[SOLVED] Is this proxmox network configuration bad?

LunarMagic

Member
Mar 14, 2024
57
6
8
Hello,

I have this network configuration and i keep having Quorate issues randomly. I have each LACP connection on separate switches like it shows in the comments. Is it better to just not have backup network connections to keep things simple?

1738552059747.png
 
Are you running corosync across those nested bonds? We strongly recommend using an unbonded, separate interface for corosync, since it is known to have issues with bonded interfaces. Also make sure you have redundant corosync networks, so you always have a fallback network if the primary one fails.
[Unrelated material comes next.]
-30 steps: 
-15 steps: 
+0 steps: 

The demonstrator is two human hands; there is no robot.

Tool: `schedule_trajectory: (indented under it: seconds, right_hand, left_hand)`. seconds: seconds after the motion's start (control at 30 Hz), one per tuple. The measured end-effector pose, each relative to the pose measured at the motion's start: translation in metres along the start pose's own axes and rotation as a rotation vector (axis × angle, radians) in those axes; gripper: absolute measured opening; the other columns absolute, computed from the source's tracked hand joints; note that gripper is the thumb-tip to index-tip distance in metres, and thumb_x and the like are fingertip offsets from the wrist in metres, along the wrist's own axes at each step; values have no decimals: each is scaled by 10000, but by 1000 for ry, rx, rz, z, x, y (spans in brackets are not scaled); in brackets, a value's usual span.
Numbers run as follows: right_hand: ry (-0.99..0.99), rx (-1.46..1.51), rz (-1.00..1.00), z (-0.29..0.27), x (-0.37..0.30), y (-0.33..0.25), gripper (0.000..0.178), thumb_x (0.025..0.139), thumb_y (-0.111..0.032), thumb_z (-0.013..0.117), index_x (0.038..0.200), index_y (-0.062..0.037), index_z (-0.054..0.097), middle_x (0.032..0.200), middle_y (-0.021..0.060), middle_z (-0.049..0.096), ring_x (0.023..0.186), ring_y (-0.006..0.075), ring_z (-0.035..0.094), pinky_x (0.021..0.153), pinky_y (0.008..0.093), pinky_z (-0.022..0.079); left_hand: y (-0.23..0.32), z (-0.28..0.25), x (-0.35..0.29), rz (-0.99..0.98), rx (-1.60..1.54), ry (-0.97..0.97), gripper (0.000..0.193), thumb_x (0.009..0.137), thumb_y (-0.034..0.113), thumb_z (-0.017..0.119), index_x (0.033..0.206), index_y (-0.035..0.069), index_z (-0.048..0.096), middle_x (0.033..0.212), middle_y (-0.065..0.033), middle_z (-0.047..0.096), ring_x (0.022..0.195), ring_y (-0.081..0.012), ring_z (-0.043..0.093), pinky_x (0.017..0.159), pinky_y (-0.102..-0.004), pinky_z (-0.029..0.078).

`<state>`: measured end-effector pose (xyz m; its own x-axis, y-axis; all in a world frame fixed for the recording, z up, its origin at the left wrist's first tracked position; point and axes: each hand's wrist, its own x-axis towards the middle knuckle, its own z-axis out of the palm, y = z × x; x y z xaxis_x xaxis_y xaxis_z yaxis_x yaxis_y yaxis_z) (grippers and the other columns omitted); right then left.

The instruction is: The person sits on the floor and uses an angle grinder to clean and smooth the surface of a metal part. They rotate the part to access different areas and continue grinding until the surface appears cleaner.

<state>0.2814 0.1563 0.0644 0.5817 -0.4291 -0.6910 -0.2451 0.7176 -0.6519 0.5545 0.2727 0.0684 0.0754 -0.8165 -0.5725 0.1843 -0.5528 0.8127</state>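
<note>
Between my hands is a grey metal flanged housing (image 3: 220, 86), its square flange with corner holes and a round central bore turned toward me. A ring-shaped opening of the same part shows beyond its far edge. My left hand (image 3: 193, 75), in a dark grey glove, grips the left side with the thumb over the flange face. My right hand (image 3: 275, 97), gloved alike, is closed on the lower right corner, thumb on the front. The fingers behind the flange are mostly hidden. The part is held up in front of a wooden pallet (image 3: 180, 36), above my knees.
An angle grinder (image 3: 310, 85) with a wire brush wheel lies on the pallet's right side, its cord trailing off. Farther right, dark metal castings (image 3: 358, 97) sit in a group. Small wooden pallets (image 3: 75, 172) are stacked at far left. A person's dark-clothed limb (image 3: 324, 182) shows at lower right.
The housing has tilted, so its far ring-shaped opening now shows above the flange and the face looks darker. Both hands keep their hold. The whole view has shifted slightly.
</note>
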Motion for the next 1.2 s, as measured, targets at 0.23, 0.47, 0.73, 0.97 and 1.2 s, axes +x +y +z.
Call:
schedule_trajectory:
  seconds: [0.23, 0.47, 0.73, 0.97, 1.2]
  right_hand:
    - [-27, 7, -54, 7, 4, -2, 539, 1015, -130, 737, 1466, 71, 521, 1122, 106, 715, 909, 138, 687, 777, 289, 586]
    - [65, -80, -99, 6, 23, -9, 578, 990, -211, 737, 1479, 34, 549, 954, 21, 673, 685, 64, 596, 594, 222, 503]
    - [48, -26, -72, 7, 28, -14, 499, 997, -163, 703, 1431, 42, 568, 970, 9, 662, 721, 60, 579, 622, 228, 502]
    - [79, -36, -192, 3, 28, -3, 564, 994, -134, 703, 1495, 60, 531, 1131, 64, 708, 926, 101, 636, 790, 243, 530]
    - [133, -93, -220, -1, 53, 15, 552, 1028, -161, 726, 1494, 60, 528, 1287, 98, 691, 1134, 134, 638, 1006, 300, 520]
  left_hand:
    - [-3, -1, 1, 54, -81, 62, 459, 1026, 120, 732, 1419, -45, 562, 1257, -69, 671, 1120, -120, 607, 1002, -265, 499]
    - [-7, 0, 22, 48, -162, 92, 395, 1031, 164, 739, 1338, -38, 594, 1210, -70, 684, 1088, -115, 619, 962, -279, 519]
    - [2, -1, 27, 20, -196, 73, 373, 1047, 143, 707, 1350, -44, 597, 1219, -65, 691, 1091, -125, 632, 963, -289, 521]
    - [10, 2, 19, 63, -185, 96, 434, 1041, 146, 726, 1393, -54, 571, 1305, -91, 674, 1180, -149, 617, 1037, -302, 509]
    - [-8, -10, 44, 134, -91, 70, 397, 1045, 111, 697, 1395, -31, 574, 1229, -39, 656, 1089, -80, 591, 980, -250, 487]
The failover corosync provides is usually much faster than what a bond can provide.

Generally I'd recommend against nesting bonds like that. LACP already provides redundancy for you in case of a failure. If you really want to bond the 4 ports together why not bond all 4 of them via LACP? Do they have different bandwidth? If you want to hedge against a NIC with multiple ports failing, you can always bond ports of different NICs together via LACP.

This setup is needlessly complex imo, and could lead to some weird issues in the future.
 
  • Like
Reactions: dj423
Are you running corosync across those nested bonds? We strongly recommend using an unbonded, separate interface for corosync, since it is known to have issues with bonded interfaces. Also make sure you have redundant corosync networks, so you always have a fallback network if the primary one fails. The failover corosync provides is usually much faster than what a bond can provide.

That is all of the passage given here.